The United States is known for the breadth of diversity in its literature – take a literary tour round the states with these fifty novels. See Part 1, Part 2, Part 3, and Part 4 to explore all 50 states. This post is dedicated to novels set in South Dakota through Wyoming.
South Dakota – The Long Winter by Laura Ingalls Wilder (1940)
Laura Ingalls Wilder’s much-celebrated Little House series started out entirely in the realm of children’s literature, but as the series progressed it gradually became darker and its focus began to drift more towards adult literature. The Long Winter is right on the cusp of this transition, and documents the family’s struggle through the winter of 1880-81 in De Smet, South Dakota.
Tennessee – Child of God by Cormac McCarthy (1973)
Cormac McCarthy is well-known for the level of historical research that goes into his novels, such as Blood Meridian. This disturbing novel, set in the mountains of Tennessee, contains a plethora of historical detail, and the infamous protagonist is reportedly based on an unnamed historical figure.
Texas – Caballero: A Historical Novel by Jovita González & Eve Raleigh (1996)
Published in 1996, some 50 years after it was written, Caballero is a quintessential Texan novel. Set in the 1840’s, it explores Mexican/American relations, and since its “rediscovery” it is now considered to be one of the cornerstones of Mexican-American literature.
Utah – Riders of the Purple Sage by Zane Grey (1912)
Unquestionably the most successful and influential Western novel of all-time, Zane Grey’s masterpiece is set in the remote deserts of Utah, and tells the story of Jane, a young woman trying to escape her fundamentalist Mormon church, and Lassiter, as classic Western anti-hero.
Vermont – The Secret History by Donna Tartt (1992)
Although she is now best-known for her 2014 Pulitzer Prize-winning novel The Goldfinch, Tartt’s first novel is just as rewarding. Set in a prestigious Vermont college, the novel is a fascinating inversion of the murder mystery genre, with the killer being revealed in the very first pages.
Virginia – Lie Down in Darkness by William Styron (1951)
Published when he was just 26 years old, William Styron’s first novel immediately launched him to literary fame, receiving extremely enthusiastic reviews. Following the dysfunctional Loftis family, this Virginia-set novel borrowed numerous elements from Styron’s childhood hometown in Newport News, Virginia.
Washington – The Absolutely True Diary of a Part-Time Indian by Sherman Alexie (2007)

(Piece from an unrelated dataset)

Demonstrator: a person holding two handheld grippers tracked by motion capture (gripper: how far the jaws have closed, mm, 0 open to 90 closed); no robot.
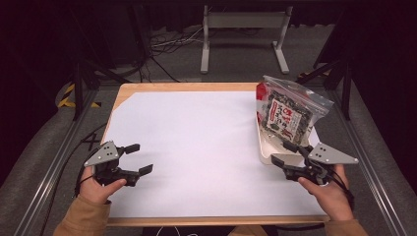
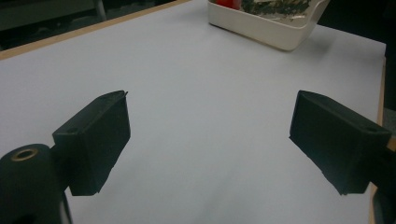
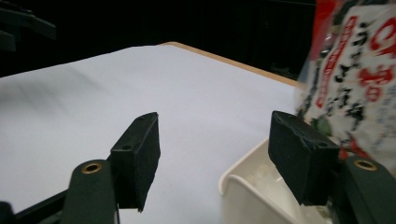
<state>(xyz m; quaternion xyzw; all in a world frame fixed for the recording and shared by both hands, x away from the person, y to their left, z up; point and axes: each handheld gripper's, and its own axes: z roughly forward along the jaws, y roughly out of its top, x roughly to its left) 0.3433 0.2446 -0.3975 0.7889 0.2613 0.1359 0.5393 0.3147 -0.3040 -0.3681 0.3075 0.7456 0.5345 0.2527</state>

Sherman Alexie’s first foray into young adult fiction recently received the distinct honor of being named the most frequently challenged book of 2014. However, the controversy, like so many censorship crusades, has only served to further raise the profile of this National Book Award-winner, which is written from the perspective of a 14 year old Native American as he documents his high school struggles.
West Virginia – Shiloh by Phyllis Reynolds Naylor (1991)
One of the most successful children’s novels of the past three decades, this story documents the friendship between a young boy and a dog, in the charmingly named town of Friendly, West Virginia.
Wisconsin – Rascal by Sterling North (1963)
Sterling North’s autobiographical children’s novel documents the difficulty of his family life and his unlikely friendship with a raccoon in Edgerton, Wisconsin. North’s childhood home, the setting for the novel, is still preserved to this day as a museum open to the public.
Wyoming – The Virginian by Owen Wister (1902)
Despite its title, this novel is set entirely in Wyoming, opening with the arrival of the titular Virginian. It is widely considered to be the first complete novel written in the Western genre, and was also the source material for one of legendary director Cecil B. DeMille’s very first films.